Thank you,
In the last suggestion:
@property
def users_and_orders(self):
return self.users + self.orders
or to simulate a polymorphic union, do
object_session(self).query(....).union(object_session(self).query(....))
etc.
Do you have any suggestions to make the result have an append/remove
method which persists to the database?
Perhaps with a descriptor or custom collection type?
Cheers, Lars
On Apr 15, 6:49 am, Michael Bayer <[email protected]> wrote:
> On Apr 13, 2011, at 5:52 AM, Lars wrote:
>
> > Hi Michael,
>
> > I am trying to figure out the two suggestions you did, and not getting
> > very far.
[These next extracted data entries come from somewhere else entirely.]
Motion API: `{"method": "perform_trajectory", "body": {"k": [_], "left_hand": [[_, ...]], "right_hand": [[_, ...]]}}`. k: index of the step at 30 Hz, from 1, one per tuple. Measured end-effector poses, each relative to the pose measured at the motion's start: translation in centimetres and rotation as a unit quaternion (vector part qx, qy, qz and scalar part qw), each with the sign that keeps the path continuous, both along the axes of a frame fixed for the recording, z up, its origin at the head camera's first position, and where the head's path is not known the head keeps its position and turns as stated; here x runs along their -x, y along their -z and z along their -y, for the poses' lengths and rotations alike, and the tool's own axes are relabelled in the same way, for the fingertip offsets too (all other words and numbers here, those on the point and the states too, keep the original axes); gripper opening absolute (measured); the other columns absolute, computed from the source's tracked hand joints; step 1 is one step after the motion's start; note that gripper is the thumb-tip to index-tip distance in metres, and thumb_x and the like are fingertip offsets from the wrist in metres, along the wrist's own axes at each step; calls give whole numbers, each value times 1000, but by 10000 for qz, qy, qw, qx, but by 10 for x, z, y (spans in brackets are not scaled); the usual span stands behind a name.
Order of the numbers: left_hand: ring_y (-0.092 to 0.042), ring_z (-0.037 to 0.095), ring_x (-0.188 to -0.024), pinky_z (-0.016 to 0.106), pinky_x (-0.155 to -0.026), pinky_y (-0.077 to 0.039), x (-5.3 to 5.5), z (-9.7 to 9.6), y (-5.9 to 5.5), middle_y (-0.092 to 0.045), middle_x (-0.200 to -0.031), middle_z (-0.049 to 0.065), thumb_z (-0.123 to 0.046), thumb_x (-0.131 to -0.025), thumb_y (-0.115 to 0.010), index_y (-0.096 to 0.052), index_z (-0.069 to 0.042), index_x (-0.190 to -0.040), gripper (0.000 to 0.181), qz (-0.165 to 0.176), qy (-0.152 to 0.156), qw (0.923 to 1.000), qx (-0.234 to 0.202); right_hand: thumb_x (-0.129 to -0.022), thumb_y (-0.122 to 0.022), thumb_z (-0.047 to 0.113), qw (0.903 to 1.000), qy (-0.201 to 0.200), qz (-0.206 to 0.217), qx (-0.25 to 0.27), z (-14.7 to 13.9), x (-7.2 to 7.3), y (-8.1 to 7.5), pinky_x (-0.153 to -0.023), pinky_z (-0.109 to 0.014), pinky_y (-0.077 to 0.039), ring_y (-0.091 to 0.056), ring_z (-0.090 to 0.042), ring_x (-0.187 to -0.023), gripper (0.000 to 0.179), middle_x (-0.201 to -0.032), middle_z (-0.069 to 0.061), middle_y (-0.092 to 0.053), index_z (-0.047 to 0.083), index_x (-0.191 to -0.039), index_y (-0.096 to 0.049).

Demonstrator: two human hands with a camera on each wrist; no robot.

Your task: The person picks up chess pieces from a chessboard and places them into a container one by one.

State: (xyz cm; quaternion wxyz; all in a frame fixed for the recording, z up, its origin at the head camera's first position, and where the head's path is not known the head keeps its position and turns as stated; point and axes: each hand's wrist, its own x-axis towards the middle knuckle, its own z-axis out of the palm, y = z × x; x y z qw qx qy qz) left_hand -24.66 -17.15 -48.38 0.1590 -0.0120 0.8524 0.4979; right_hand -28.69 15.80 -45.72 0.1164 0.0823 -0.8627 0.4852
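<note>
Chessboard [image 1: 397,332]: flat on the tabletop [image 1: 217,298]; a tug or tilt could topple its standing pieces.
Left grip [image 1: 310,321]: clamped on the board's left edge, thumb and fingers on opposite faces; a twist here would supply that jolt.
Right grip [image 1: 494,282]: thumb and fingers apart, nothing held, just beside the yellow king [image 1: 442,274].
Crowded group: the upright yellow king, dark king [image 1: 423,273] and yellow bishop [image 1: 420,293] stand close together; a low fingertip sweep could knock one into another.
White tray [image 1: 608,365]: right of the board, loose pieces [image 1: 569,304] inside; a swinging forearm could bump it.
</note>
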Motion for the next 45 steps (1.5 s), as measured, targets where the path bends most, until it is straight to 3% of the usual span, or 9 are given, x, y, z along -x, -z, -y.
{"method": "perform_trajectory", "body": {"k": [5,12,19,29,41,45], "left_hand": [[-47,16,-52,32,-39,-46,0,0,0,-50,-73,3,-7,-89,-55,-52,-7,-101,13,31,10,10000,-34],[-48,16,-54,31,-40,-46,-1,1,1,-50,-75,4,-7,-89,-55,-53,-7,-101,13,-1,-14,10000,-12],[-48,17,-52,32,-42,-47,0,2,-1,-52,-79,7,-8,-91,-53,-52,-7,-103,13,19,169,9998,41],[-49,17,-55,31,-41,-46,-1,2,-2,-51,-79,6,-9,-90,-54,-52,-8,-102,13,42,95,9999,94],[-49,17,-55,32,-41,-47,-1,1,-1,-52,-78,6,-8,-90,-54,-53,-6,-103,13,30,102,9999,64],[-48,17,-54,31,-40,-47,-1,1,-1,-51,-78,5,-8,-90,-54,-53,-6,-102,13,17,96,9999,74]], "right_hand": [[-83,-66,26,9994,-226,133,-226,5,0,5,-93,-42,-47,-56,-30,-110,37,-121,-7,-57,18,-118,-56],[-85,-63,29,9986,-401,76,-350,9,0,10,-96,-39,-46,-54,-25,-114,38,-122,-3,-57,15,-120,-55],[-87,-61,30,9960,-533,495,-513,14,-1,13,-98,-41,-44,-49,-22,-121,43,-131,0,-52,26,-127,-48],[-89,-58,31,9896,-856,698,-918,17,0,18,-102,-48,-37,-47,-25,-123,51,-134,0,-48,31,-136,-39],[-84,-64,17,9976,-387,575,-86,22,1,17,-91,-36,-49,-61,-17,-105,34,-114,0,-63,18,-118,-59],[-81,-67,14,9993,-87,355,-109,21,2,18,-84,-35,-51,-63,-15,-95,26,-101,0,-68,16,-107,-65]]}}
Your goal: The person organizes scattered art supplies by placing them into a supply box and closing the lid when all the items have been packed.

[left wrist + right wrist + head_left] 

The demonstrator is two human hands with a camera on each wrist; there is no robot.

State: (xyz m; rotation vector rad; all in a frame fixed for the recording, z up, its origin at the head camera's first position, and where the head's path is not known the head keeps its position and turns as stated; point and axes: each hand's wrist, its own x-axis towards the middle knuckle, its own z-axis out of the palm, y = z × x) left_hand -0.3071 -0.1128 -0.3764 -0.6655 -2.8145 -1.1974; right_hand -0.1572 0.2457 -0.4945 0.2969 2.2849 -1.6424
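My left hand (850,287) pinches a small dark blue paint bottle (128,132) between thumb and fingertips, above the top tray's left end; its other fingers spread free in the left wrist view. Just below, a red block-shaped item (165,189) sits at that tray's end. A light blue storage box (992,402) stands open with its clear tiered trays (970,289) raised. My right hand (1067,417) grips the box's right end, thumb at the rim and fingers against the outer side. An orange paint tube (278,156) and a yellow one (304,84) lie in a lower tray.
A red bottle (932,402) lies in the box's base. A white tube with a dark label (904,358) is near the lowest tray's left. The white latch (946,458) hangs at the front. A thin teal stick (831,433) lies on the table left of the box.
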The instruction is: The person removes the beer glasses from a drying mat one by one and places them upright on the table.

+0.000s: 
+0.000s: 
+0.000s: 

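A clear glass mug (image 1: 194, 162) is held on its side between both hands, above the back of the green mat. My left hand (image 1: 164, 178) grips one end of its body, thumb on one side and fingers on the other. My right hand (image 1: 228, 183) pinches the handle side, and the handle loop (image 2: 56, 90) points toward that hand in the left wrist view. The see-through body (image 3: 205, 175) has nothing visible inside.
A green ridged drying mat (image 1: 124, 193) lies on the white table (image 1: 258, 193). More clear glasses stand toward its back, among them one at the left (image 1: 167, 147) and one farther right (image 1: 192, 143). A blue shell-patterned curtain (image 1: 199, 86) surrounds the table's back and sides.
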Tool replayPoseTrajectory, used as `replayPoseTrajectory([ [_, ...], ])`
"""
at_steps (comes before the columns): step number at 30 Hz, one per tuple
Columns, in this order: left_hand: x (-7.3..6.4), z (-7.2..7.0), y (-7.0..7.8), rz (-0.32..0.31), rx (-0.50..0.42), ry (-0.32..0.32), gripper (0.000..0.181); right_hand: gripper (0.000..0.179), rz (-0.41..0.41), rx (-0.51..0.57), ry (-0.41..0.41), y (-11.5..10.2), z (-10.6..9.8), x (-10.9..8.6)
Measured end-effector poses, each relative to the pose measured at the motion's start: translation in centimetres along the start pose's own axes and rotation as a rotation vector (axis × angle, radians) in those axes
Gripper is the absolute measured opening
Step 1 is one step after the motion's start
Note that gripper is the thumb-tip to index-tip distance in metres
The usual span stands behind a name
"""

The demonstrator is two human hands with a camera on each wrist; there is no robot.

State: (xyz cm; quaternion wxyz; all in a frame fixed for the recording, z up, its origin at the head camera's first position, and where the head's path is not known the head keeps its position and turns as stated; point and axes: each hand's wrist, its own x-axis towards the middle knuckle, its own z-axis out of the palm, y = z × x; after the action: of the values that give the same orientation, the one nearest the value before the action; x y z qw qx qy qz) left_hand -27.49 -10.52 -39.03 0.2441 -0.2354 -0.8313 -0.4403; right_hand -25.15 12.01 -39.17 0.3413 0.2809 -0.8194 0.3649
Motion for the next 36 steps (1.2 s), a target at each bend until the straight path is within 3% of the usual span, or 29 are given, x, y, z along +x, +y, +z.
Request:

Some basic questions:
>
> > - if A, B, C are mapped classes, can you do A.join(B, A.id ==
> > B.id).join(C, B.id == C.id).join( .... ?
>
> usually if you want to use join() you'd deal with tables, like
> table_a.join(table_b, ...).join(...). though the orm.join() function will
> receive classes directly, its
> inhttp://www.sqlalchemy.org/docs/orm/tutorial.html#querying-with-joins
>
> > - Would using join in such a way make access to mapped attributes in
> > one of the joined tables excessively slow?
>
> joins are slower than straight single table selects especially in MySQL, if
> thats the question
>
> > - What is the difference between using association_proxy and
> > relationship(... secondary = .., ..., secondaryjoin = ...)?
>
> three concepts. one is
> many-to-many:http://www.sqlalchemy.org/docs/orm/relationships.html#many-to-many next
> is the association pattern, a many to many where extra data is linked with
> each
> association:http://www.sqlalchemy.org/docs/orm/relationships.html#association-object next
> is association proxy, when you've worked with an association for awhile and
> are tired of saying parent.association.child and want to just skip the
> ".association" part in the usual case
>
> > - in the example in poly_assoc_generic.py, is there a way to define an
> > attribute on address that returns a list with both "orders" and
> > "users" with that address (and be able to append that list) ?
>
> these collections load from entirely different tables. Usually you'd need to
> do it manually:
>
> @property
> def users_and_orders(self):
> return self.users + self.orders
>
> or to simulate a polymorphic union, do
> object_session(self).query(....).union(object_session(self).query(....)) etc.